-- Opening Marker --

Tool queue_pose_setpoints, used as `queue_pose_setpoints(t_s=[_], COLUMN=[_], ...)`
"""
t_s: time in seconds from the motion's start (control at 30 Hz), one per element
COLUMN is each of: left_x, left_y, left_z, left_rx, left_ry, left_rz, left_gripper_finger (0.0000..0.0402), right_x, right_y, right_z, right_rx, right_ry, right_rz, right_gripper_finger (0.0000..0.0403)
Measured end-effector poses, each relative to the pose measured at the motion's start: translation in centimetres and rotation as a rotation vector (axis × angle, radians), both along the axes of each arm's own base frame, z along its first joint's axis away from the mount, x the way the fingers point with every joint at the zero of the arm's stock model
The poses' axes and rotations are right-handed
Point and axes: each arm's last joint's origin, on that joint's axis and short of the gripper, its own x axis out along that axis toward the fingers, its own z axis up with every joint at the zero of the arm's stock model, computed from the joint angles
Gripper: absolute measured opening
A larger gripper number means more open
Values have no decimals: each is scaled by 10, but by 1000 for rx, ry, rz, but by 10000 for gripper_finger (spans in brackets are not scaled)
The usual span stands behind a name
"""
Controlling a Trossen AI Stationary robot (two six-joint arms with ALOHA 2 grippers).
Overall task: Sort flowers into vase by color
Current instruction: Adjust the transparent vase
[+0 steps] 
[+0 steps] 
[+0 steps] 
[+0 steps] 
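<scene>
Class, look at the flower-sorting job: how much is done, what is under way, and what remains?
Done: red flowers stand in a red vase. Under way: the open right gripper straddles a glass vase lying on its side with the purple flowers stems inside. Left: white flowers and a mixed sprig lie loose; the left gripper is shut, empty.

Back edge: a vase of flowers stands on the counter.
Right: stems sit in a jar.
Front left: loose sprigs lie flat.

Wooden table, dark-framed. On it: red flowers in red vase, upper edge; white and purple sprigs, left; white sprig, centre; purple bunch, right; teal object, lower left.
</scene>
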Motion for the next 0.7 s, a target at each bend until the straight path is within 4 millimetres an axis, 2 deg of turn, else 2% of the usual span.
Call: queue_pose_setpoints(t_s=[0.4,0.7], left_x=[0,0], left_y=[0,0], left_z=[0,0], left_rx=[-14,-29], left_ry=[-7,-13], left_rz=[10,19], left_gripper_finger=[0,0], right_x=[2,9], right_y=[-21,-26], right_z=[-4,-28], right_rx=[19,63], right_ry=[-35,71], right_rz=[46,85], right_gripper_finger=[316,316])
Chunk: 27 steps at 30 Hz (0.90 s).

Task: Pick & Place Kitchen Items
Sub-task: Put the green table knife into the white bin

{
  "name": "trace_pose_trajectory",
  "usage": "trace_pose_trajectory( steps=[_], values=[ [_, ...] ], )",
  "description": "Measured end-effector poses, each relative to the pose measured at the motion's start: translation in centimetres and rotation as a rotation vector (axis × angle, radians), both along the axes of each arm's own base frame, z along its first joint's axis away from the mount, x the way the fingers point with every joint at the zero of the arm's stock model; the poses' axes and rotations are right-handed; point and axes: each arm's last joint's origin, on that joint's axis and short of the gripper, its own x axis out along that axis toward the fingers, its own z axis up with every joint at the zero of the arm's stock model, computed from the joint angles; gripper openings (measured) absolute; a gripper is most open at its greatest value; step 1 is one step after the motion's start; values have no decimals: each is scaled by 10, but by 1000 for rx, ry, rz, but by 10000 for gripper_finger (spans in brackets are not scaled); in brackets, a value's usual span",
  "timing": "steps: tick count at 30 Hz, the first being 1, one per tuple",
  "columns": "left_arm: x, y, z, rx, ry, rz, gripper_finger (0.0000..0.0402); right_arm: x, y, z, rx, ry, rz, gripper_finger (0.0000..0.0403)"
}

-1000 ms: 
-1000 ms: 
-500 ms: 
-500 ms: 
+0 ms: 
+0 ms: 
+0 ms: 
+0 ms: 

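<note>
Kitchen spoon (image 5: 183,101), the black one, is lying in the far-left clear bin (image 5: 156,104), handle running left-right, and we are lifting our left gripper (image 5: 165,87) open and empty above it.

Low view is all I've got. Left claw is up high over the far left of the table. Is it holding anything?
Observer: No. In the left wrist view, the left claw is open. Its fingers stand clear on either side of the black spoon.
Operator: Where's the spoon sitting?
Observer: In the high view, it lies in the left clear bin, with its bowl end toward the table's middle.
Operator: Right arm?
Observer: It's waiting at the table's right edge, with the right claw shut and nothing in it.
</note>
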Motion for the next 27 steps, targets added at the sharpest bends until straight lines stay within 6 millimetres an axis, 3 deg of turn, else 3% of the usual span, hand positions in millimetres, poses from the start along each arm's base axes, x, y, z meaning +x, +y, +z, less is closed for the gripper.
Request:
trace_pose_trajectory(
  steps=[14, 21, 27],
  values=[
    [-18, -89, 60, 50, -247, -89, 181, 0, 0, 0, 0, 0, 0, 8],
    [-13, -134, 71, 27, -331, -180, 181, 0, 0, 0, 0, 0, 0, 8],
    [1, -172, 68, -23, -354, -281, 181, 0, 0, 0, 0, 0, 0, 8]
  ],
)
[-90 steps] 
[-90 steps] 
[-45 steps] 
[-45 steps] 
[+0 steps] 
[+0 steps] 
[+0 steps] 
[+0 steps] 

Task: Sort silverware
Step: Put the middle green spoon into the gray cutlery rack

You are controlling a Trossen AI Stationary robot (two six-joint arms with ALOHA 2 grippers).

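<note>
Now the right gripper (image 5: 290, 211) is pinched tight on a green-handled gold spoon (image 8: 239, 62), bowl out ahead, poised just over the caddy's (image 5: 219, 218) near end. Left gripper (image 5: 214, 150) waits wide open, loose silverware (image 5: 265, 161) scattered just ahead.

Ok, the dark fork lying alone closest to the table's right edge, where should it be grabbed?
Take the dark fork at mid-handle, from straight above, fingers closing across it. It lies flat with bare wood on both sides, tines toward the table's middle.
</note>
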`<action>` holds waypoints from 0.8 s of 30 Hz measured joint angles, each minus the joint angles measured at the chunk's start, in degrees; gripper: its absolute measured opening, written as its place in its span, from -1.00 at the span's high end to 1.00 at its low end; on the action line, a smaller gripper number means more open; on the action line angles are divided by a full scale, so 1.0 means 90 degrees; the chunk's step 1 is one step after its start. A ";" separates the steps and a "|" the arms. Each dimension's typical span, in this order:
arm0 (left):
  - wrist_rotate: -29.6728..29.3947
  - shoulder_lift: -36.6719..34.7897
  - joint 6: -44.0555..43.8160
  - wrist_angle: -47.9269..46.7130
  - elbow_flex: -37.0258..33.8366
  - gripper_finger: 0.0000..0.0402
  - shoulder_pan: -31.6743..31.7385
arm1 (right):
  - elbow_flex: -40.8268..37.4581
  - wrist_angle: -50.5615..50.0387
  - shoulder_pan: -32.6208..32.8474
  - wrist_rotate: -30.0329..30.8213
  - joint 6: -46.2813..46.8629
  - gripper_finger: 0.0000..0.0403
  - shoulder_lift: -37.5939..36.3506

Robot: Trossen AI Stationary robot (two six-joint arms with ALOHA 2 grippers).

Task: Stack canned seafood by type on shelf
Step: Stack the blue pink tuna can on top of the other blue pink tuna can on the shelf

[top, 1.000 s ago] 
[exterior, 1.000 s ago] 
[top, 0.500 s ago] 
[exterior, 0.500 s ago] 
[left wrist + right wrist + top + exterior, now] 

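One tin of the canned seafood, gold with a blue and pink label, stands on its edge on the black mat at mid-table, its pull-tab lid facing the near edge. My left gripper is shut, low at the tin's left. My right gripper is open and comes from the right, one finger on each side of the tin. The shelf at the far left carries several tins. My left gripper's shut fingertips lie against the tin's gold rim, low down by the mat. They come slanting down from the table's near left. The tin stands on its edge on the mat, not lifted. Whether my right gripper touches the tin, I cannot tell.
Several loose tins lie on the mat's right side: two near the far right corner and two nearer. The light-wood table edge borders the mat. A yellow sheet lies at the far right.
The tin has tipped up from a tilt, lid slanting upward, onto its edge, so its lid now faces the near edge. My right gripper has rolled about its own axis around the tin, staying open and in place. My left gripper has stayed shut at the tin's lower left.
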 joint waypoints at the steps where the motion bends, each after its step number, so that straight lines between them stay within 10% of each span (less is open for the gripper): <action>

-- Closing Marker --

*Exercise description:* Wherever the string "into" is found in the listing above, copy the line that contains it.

*Solved problem:*
Overall task: Sort flowers into vase by color
Sub-task: Put the green table knife into the white bin
Step: Put the middle green spoon into the gray cutlery rack

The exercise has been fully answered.